The Anthony Hopkins horror film "The Rite" topped the box office on a weekend notable for the bump many Oscar-nominated films received, according to studio estimates Sunday.
The Warner Bros. flick earned $15 million from just under 3,000 theaters. The PG-13, "Exorcist"-influenced movie drew most of its audience from the older-than-25 demographic.
In its 10th week of release, the Weinstein Company's "The King's Speech" earned $11.1 million while adding nearly 900 screens.
Now with a cumulative box-office haul of $72.2 million, the story of King George VI's triumph over his stuttering affliction continues to build momentum as the Oscar favorite for best picture. It led with 12 Oscar nominations on Tuesday, and its director, Tom Hooper, won best director from the Directors Guild on Saturday.
Last week's top film, the Natalie Portman romantic comedy "No Strings Attached," from Paramount, slipped to second with $13.7 million.
The other debut this weekend, CBS Films' action film "The Mechanic," which stars Jason Statham and Ben Foster, took in $11.5 million, tied for third with Sony's updated superhero film "The Green Hornet."
Heavily marketed, "The Rite" sought a PG-13 rating less to attract younger audience members than "not to offend" older fans of the 73-year-old Hopkins, said Dan Fellman, head of distribution for Warner Bros.
Fellman credited the film's success to Hopkins, who remains a draw for moviegoers, especially in scary films that recall his famous performance as Hannibal Lecter in 1991's "The Silence of the Lambs."
"The King's Speech" saw the biggest increase after Oscar nominations were announced Tuesday, jumping 41 percent from its performance last weekend.
The Coen brothers' Western "True Grit" was up four percent in its sixth week, bringing its total to $138 million. "The Fighter," in its eighth week, and Portman's "Black Swan," in its ninth week, had only slight drop-offs from the prior weekend.
Still, it was hard to ignore the rising tide of "The King's Speech," which has usurped David Fincher's "The Social Network" as prognosticators' pick to win best picture at the Academy Awards on Feb. 27. Its star, Colin Firth, is believed to be a shoe-in for best actor.
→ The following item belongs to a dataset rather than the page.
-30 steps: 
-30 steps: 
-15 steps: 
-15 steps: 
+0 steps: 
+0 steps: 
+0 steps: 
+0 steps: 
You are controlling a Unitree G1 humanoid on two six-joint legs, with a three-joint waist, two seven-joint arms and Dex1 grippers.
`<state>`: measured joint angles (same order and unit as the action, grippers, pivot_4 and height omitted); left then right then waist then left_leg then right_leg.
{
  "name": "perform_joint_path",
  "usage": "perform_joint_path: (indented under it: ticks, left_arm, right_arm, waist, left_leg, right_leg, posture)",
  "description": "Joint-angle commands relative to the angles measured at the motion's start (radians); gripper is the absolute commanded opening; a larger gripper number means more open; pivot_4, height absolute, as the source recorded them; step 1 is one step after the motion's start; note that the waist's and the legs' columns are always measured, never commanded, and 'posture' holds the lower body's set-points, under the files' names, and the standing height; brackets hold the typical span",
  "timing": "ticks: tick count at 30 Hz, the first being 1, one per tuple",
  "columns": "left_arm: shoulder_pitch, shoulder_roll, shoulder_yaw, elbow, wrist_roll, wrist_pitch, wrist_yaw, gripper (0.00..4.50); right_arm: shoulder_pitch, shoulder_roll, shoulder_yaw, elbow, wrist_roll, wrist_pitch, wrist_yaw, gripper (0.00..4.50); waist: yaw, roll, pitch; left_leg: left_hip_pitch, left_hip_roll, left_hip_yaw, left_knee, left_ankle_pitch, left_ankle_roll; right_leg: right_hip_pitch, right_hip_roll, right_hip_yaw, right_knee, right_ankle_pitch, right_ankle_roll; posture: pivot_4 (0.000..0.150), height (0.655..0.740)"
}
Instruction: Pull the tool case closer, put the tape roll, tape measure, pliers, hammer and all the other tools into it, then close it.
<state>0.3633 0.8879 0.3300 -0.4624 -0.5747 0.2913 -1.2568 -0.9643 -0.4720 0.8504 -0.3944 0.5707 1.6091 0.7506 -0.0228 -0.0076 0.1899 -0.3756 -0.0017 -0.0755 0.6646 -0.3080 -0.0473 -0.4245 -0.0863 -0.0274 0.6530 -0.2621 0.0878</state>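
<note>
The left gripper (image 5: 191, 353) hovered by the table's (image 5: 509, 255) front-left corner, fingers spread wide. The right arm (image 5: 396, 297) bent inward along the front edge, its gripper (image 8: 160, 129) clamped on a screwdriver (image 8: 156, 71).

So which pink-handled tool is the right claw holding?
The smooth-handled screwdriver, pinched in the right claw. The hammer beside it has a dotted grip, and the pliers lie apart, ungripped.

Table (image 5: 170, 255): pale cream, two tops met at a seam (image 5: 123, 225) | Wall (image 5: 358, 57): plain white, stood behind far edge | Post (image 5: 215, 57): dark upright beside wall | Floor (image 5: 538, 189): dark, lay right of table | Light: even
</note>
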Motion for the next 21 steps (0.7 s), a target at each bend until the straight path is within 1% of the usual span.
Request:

"If I was in Vegas, I'd slip a few bucks on it," said Fellman of "The King's Speech." (Warner Bros.'s dog in the fight is Christopher Nolan's "Inception," whose chances for best picture are considered slim.)
The Screen Actors Guild, whose members make up a large block of academy voters, was to hand out their awards Sunday night.
"The Oscar bump is in full effect," said Hollywood.com analyst Paul Dergarabedian.
But the box-office opportunity for Academy Awards favorites is there partially because of the lack of blockbuster dominance in the marketplace. The weekend was Hollywood's 12th down-weekend in a row, meaning total box office was below that of the corresponding weekend a year earlier.
Last year's high January totals were largely due to the enormous success of James Cameron's 3-D epic "Avatar," which went on to become the highest grossing film ever.
"'Avatar' is casting a long shadow, making our comparisons week after week very tough," said Dergarabedian. "It's an anomaly. ... The marketplace is kind of doing what it's supposed to be doing."
Dergarabedian saw the streak of down-weekends likely to continue, possibly passing the 2005 record of 18 consecutive down-weekends.